Blonde locks jut out over the tops of pigtails,
bleached beach/sand-color by the sun.
Time's short between this photograph and my regard.
Picture: no flower lays or shoes, just
young grass hips. She is, I am, we were,
very young. The entire page of this album
flanks history; under my mind, another
helpless time explosion. I was, we were, are,
naked newborn, as our little limbs on film.

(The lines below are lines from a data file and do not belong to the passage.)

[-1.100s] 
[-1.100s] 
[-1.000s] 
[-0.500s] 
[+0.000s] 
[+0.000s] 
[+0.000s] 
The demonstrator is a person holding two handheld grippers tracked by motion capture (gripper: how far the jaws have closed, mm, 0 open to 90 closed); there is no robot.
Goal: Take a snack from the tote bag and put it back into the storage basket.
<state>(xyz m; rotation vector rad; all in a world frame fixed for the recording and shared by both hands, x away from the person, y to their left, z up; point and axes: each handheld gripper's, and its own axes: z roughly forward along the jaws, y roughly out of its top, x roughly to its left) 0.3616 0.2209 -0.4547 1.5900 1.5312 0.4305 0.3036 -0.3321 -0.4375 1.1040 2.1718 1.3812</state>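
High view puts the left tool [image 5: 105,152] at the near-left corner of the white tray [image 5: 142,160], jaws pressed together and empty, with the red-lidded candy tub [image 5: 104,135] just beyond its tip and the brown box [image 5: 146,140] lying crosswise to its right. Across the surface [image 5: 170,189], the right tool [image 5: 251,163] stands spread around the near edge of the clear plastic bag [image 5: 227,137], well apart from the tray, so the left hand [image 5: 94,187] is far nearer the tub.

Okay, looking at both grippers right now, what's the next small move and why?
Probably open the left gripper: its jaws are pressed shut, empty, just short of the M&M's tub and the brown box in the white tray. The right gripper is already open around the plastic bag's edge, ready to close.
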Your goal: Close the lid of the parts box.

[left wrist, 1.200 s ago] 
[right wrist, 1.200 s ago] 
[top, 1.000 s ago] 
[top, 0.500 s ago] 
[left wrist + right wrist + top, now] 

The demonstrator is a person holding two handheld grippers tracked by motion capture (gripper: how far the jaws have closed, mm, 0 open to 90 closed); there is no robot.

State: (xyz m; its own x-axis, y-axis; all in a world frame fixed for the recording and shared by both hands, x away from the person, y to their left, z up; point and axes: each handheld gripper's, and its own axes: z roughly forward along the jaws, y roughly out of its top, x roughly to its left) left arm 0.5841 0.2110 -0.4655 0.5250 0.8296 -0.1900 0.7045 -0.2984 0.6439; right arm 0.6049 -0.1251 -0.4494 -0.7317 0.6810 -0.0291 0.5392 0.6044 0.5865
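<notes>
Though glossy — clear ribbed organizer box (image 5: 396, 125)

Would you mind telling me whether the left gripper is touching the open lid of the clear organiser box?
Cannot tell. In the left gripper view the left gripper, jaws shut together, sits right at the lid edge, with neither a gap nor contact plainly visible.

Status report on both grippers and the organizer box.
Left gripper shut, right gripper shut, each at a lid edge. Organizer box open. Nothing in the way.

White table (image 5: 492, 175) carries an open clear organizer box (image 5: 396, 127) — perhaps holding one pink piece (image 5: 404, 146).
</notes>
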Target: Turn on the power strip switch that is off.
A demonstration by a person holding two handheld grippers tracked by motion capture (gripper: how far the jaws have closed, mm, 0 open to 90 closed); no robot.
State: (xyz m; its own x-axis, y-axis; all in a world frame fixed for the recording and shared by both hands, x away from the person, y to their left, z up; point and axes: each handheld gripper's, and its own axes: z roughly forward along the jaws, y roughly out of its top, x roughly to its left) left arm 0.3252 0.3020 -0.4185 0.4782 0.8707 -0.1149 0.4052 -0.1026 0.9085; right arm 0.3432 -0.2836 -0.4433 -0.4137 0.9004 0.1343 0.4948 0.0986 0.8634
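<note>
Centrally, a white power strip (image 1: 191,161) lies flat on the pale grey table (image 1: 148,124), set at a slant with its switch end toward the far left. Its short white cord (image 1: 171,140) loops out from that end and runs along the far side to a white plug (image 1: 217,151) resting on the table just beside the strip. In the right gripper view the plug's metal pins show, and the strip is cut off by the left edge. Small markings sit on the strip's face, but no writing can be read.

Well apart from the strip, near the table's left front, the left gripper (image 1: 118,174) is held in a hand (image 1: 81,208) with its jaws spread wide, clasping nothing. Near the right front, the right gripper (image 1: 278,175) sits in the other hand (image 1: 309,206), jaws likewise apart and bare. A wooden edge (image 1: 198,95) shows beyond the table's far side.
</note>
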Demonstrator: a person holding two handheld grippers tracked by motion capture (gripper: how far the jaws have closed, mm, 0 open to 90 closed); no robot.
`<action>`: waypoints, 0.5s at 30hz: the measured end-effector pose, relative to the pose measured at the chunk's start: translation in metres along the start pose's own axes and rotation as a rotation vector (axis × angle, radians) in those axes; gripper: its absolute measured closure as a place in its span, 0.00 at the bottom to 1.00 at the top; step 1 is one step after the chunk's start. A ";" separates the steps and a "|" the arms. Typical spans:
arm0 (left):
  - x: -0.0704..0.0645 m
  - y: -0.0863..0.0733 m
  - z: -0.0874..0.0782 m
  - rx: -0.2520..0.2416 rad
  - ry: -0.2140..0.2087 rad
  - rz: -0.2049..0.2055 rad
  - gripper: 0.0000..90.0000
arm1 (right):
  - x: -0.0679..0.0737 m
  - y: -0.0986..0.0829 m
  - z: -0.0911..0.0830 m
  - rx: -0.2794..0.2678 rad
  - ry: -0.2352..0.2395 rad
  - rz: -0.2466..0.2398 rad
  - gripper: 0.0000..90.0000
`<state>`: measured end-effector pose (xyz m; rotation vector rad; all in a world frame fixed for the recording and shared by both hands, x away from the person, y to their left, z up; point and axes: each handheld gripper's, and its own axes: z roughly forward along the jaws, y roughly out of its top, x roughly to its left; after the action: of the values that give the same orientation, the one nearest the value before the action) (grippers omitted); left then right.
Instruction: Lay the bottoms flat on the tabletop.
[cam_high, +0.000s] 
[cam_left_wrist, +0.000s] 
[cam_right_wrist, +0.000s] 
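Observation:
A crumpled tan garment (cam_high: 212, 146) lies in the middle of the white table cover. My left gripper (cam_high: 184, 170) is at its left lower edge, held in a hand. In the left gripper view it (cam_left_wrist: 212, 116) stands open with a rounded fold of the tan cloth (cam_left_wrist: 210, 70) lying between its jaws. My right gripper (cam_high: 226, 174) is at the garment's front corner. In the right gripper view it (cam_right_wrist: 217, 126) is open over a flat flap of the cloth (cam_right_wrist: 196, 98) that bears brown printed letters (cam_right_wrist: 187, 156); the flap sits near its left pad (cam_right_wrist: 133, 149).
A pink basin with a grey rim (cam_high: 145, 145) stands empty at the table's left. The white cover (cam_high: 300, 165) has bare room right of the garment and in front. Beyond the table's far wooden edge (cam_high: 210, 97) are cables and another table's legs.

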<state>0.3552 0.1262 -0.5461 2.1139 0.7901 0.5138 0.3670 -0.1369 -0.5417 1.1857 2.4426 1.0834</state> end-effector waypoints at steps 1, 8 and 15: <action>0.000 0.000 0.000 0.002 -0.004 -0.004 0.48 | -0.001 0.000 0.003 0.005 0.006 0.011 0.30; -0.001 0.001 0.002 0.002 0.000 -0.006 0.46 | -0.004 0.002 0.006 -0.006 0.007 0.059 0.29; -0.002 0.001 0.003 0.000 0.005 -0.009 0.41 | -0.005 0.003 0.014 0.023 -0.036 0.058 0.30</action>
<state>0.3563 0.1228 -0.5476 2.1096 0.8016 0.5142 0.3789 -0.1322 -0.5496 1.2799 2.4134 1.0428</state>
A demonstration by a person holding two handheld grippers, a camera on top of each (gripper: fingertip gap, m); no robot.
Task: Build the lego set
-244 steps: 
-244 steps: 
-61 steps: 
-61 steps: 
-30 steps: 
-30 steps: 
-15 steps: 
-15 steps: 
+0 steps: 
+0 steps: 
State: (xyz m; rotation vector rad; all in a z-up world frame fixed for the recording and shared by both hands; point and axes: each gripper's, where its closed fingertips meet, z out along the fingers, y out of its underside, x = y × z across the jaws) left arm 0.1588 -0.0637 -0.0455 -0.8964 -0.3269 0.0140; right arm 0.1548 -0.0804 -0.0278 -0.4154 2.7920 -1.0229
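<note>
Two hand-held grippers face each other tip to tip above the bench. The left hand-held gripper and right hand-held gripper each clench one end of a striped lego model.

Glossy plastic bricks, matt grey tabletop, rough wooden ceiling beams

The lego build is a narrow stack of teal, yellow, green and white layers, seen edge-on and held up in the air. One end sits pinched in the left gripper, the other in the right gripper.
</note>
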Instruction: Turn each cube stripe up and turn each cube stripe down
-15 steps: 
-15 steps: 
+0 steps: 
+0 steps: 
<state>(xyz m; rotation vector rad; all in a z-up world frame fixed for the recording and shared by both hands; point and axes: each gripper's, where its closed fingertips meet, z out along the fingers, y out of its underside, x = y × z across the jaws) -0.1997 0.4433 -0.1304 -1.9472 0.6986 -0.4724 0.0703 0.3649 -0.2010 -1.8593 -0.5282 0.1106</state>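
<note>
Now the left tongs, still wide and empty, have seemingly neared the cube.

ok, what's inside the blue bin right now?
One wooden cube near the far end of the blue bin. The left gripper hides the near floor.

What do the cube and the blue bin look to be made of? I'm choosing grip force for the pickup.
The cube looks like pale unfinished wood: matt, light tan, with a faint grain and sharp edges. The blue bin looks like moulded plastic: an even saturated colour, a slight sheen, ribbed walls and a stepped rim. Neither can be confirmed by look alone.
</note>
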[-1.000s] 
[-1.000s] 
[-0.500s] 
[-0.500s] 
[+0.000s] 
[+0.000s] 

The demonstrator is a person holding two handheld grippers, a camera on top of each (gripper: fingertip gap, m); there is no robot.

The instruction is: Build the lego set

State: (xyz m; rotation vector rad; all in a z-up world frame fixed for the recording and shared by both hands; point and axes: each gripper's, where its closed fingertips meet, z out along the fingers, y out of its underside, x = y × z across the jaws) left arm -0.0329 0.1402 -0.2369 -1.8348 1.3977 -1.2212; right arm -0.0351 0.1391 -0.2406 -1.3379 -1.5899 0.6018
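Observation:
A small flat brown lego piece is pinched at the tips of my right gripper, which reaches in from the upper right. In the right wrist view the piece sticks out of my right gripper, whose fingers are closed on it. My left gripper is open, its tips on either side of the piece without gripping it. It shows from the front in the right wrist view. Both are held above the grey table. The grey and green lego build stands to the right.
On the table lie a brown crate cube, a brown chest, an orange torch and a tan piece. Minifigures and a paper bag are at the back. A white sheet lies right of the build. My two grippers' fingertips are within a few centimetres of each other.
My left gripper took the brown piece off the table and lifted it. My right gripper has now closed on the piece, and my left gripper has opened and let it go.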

What might strike the reader as most urgent thematically the artful insinuation of pregnancy is buttressed by the same strain of self-castigation, self-reproach, and self-mistrust we find in Graham. Like Graham, "young grass hips," "flanks," and "flower lays" are all heavy innuendo about carnality. What makes the poem so fascinating are the divisions and precisions Blair incises into her perceptions of identity who she was, who she is now as two distinct selves; who she is and who her assumed lover is, also as two distinct selves; and the third entity they create together (possibly the unborn child) being distinct from them as another gestalt entity. It is difficult not to read "helpless time explosion" specifically as a reference to pregnancy and equally gripping, because addressed, text-wise, with taut, terse authority. Caesuras here create a sense of hypnosis for the reader, brief incantation. The poem ends in irresolution, purposefully and the chiaroscuro edge (or edges) of what I called post-avant many years ago is very much in effect, on display. Why the Aughts created this sense of dread, of foreboding, along with the shadowy seductiveness of stark eroticism, is anyone's guess; a reaction, perhaps, to the stunted quality of the female body (and the female brain in response) in century XX art?